EXERCISE DESCRIPTION – Among the lines of the material below, count those holding "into". Report the number by itself.

AVAILABLE DATA –
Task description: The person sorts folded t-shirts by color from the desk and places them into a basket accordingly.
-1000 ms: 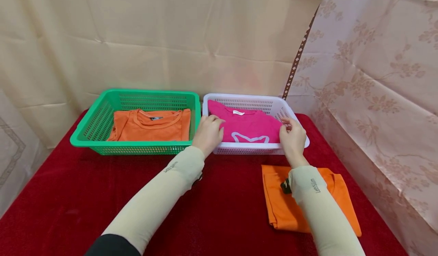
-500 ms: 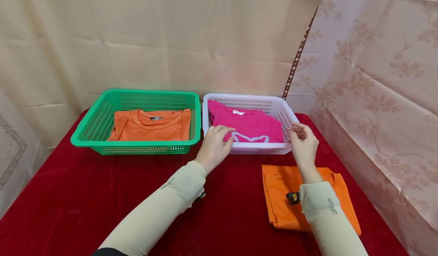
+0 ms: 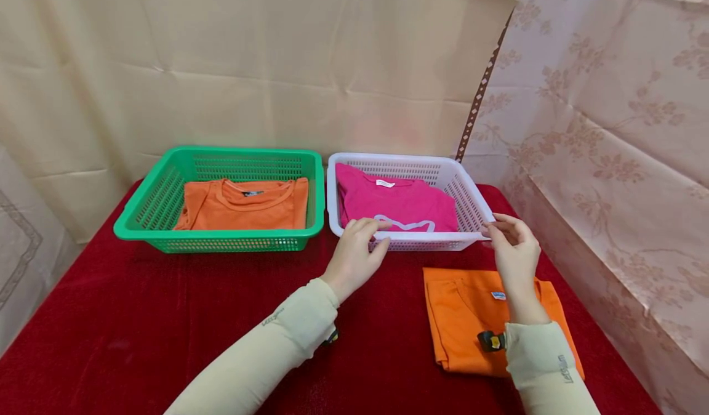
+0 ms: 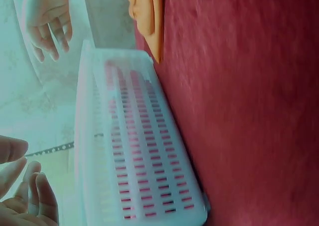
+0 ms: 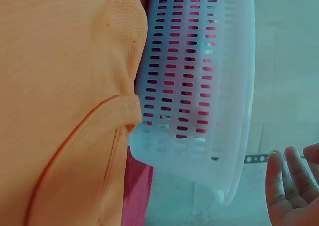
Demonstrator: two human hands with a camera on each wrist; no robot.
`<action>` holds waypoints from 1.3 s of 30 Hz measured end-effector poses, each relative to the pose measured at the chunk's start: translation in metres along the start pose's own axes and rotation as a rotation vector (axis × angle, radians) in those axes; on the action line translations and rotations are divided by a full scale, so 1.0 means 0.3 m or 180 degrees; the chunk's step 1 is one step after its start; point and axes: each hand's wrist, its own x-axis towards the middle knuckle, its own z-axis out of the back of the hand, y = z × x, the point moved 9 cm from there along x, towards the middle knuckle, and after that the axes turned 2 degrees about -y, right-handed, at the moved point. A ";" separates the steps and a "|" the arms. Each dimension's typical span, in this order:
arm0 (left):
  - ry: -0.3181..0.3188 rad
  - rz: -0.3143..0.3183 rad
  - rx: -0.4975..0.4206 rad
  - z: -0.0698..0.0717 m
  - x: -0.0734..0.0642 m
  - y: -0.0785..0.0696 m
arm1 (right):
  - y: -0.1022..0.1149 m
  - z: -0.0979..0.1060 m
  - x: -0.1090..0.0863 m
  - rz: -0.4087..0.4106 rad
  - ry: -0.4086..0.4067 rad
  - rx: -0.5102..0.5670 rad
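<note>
A pink shirt with a pale printed outline and a white neck label lies folded inside the white basket. My left hand hovers at the basket's front rim, fingers relaxed and holding nothing. Near the front right corner is my right hand, its fingertips overlapping the rim in the head view. From the right wrist view, that hand is apart from the basket wall, fingers loosely bent around nothing. Beneath the right forearm, a folded orange shirt lies on the red cloth.
To the left stands a green basket holding a folded orange shirt with a dark neck label. A red cloth covers the table. Beige curtain hangs behind, and patterned fabric borders the right side.
Both hands have let go of the pink shirt and drawn back toward the person. The right hand has also moved rightward. The pink shirt stays in the white basket.
</note>
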 end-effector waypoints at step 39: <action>0.0964 0.1154 -0.1327 -0.288 -0.252 -0.024 | -0.130 0.331 -0.091 -0.1011 -0.0163 0.0485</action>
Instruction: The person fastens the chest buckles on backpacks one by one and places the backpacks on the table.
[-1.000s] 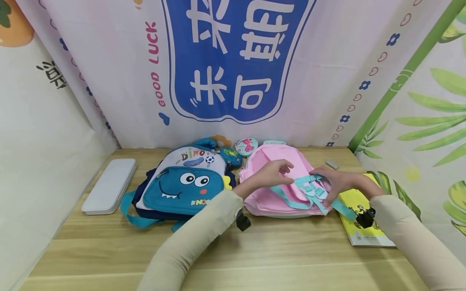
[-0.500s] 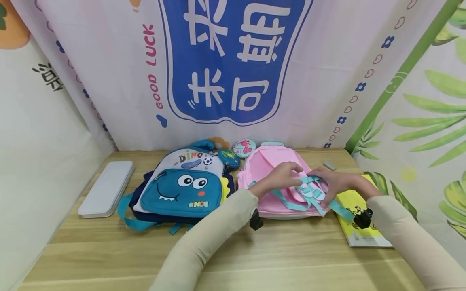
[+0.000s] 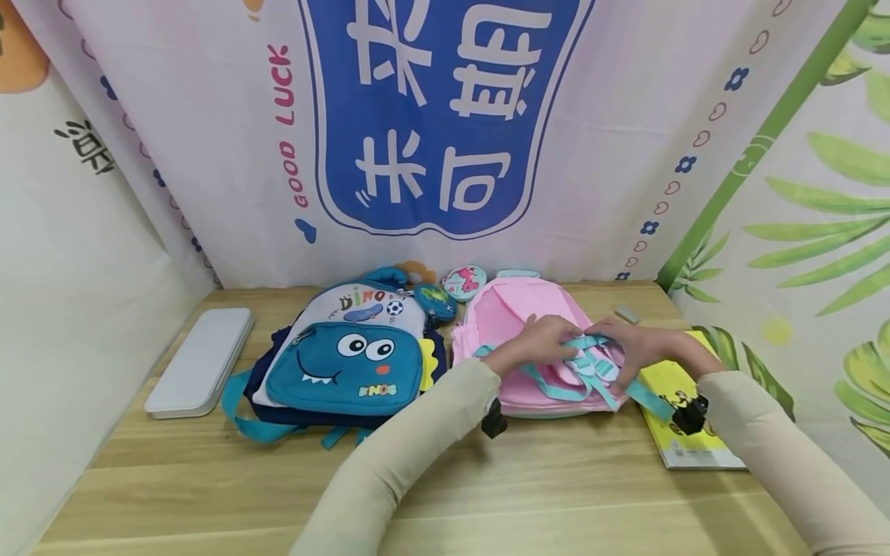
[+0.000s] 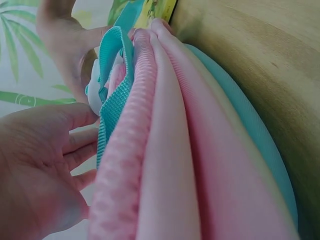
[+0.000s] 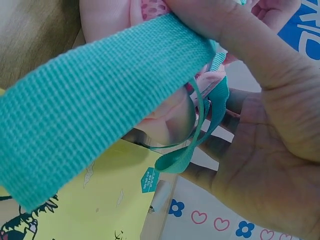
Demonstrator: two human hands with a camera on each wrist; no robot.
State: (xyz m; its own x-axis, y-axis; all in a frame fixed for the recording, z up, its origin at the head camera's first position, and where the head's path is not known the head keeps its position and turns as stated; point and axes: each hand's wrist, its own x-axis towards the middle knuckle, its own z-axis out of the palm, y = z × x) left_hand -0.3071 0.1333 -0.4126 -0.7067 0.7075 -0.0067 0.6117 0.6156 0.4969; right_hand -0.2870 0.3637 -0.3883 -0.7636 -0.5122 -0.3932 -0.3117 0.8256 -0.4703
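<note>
- Pink bag [image 3: 535,301]: lay flat on the table [image 3: 528,502], handle end toward the backdrop.
- Handling (judged): soft padded cloth, probably light unless filled, neither slippery nor fragile; the slack strap [image 5: 100,95] could twist or snag. Best holds seemed the lower corner, or the strap beside the buckle [image 4: 94,86].
- Right hand [image 3: 643,347]: curved around the lower right corner, thumb across the strap.
- Left hand [image 3: 545,340]: fingers at the strapwork, close to the right hand's; tips hidden, so could not tell whether it gripped.
- Adjacent: dino bag [image 3: 344,367] to the left; round pouch [image 3: 464,283] between the bags' tops; book [image 3: 702,448] to the right, partly beneath the strap.
- Farther out: white case [image 3: 198,363], left of the dino bag.
</note>
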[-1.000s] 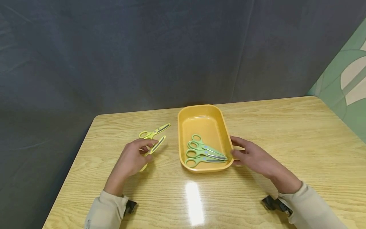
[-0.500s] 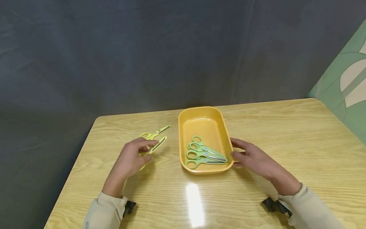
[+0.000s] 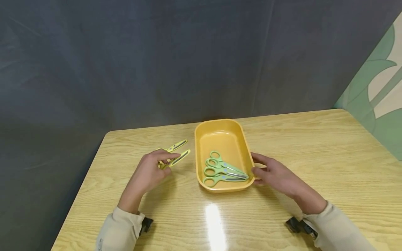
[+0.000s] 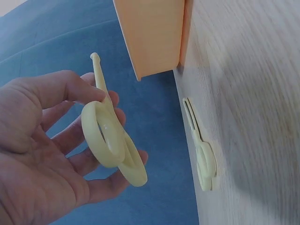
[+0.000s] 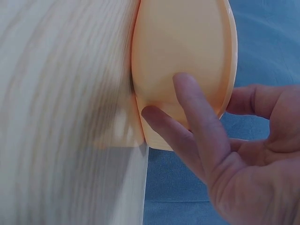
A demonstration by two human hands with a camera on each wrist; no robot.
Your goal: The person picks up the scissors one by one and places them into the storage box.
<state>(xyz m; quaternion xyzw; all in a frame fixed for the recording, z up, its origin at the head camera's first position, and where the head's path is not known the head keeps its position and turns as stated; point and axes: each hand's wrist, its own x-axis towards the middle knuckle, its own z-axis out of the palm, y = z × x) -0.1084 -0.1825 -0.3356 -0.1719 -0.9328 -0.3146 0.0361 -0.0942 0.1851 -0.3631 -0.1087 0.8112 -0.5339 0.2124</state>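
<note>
Pinched between the thumb and fingers of my left hand is a pair of yellow scissors, lifted off the table with the handle loops toward the palm. Its covered-looking blade end points at the tray. A second pair of yellow scissors lies flat on the table just beyond, partly hidden by the hand in the head view. My right hand grips the right side of an orange-yellow tray, thumb at the rim and fingers against the outer wall. Several green scissors lie overlapping inside the tray's near half.
The wood-grain table extends to both sides of the tray. A dark cloth hangs behind its far edge, and a green patterned wall stands at the right.
My left hand has shifted slightly right with the yellow scissors, closer to the tray. The right hand keeps its hold on the tray, and the view has tilted slightly.
</note>
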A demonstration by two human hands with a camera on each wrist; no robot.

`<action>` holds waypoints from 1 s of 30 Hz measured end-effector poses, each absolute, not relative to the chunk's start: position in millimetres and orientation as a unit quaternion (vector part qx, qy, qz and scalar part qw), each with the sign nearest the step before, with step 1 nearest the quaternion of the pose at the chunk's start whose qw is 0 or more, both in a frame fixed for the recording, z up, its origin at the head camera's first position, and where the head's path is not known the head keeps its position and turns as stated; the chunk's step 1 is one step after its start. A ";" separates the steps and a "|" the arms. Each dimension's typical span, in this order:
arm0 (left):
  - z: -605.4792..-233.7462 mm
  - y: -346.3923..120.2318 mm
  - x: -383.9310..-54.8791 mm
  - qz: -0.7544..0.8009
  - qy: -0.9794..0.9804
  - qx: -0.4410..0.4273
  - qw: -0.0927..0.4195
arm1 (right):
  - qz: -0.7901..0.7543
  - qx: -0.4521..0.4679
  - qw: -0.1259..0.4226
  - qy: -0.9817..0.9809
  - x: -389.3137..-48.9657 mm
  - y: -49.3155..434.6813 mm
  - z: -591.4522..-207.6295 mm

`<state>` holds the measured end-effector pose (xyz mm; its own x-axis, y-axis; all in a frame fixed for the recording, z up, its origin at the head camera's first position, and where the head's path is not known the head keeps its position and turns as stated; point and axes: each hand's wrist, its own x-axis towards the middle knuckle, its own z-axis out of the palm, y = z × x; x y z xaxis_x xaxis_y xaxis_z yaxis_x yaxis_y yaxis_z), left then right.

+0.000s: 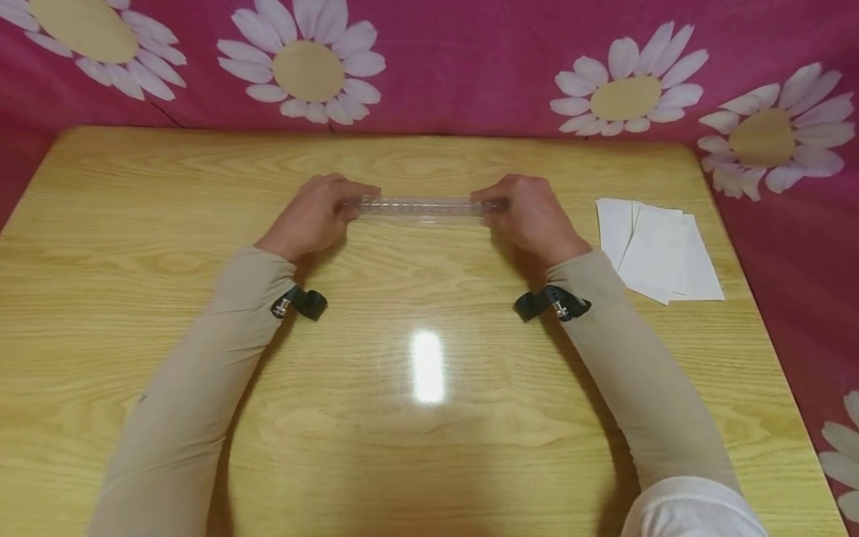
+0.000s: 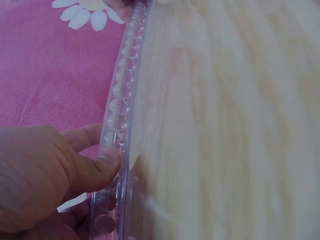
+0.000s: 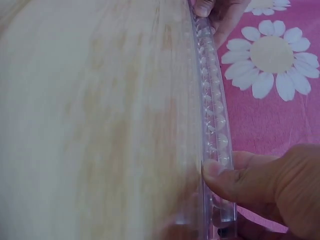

ANSWER TO THE PROBLEM – 2